Excerpted records.
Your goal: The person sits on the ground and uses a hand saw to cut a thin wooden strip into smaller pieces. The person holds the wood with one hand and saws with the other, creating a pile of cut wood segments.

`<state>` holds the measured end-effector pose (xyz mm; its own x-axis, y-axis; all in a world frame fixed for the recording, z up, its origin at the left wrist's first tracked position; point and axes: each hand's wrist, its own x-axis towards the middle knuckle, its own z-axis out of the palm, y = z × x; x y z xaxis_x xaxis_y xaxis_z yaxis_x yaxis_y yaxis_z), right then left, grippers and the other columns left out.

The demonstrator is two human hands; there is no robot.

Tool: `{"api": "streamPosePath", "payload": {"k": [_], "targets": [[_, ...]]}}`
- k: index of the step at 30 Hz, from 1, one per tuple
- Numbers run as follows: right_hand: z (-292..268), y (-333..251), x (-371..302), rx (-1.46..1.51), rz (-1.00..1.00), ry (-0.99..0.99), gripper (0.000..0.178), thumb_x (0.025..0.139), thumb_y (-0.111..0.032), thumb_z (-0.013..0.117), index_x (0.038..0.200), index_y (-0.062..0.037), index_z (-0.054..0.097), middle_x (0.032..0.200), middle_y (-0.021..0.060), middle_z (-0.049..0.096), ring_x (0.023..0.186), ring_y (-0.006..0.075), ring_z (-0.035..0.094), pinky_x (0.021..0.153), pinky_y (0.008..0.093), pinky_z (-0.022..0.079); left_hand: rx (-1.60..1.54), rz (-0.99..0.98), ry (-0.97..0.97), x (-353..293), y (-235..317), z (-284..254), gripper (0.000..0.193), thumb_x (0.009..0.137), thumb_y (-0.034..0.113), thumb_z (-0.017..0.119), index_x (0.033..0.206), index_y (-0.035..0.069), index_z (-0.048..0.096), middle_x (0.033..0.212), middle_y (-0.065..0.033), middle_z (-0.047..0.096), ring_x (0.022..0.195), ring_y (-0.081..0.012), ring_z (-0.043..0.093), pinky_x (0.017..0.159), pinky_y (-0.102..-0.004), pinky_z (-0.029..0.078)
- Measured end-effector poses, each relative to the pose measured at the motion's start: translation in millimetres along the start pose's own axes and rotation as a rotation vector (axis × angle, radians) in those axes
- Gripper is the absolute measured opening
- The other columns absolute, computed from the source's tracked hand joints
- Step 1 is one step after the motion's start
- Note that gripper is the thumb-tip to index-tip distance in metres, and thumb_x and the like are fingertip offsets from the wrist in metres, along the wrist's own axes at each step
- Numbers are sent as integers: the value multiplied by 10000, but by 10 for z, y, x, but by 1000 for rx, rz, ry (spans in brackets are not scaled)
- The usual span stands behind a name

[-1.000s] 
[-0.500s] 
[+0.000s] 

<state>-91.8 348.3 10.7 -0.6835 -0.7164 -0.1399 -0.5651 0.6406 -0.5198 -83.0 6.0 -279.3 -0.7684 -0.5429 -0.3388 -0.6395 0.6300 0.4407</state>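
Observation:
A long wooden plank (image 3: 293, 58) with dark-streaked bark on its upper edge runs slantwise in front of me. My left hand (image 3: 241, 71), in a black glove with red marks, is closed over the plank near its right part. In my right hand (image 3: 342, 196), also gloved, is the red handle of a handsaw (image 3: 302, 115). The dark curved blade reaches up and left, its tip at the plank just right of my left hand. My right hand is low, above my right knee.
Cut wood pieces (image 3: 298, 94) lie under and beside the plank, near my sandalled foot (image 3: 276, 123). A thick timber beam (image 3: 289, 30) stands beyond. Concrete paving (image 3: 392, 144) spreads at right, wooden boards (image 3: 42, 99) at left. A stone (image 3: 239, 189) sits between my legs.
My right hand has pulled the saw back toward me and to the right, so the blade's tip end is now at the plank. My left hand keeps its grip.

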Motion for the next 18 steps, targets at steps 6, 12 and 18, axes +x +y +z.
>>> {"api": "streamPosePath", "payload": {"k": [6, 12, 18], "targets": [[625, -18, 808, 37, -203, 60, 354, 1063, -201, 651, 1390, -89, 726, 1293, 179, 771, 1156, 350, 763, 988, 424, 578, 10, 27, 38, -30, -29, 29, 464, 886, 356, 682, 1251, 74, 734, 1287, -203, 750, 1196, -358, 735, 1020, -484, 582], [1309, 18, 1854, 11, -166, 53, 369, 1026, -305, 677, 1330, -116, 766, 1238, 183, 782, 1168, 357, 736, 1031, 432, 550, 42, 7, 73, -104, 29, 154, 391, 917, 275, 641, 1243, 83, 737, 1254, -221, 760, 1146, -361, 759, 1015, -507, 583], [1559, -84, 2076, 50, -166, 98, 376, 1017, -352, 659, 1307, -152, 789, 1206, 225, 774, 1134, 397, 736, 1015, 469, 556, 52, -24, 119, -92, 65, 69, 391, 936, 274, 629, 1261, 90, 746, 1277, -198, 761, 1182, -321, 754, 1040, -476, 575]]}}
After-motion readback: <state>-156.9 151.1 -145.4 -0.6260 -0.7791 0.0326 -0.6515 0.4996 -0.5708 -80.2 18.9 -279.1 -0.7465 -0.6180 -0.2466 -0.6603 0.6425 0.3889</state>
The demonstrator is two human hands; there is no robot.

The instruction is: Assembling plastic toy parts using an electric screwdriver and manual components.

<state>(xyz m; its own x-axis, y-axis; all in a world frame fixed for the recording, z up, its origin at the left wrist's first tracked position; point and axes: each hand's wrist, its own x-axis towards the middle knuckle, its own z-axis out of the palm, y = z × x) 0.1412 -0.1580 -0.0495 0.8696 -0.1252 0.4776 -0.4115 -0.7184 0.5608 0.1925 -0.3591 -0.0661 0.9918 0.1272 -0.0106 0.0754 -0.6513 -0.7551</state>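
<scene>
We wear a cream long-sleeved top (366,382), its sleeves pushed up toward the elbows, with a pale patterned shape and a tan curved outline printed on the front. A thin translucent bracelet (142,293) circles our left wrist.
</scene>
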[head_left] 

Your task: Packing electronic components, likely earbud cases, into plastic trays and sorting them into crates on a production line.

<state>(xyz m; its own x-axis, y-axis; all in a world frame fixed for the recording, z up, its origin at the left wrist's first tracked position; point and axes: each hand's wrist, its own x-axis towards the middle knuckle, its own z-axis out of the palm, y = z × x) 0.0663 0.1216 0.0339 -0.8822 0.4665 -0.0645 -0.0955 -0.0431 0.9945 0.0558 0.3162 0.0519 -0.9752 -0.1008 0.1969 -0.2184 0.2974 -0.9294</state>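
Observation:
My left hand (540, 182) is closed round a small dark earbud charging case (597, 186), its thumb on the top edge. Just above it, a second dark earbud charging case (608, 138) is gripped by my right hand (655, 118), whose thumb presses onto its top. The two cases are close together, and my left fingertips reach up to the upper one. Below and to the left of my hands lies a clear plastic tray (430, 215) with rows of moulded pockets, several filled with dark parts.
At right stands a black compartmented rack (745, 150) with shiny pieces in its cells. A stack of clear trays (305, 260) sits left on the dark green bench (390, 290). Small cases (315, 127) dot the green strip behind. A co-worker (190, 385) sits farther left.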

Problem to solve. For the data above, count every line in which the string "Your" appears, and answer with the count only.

Written answer. 2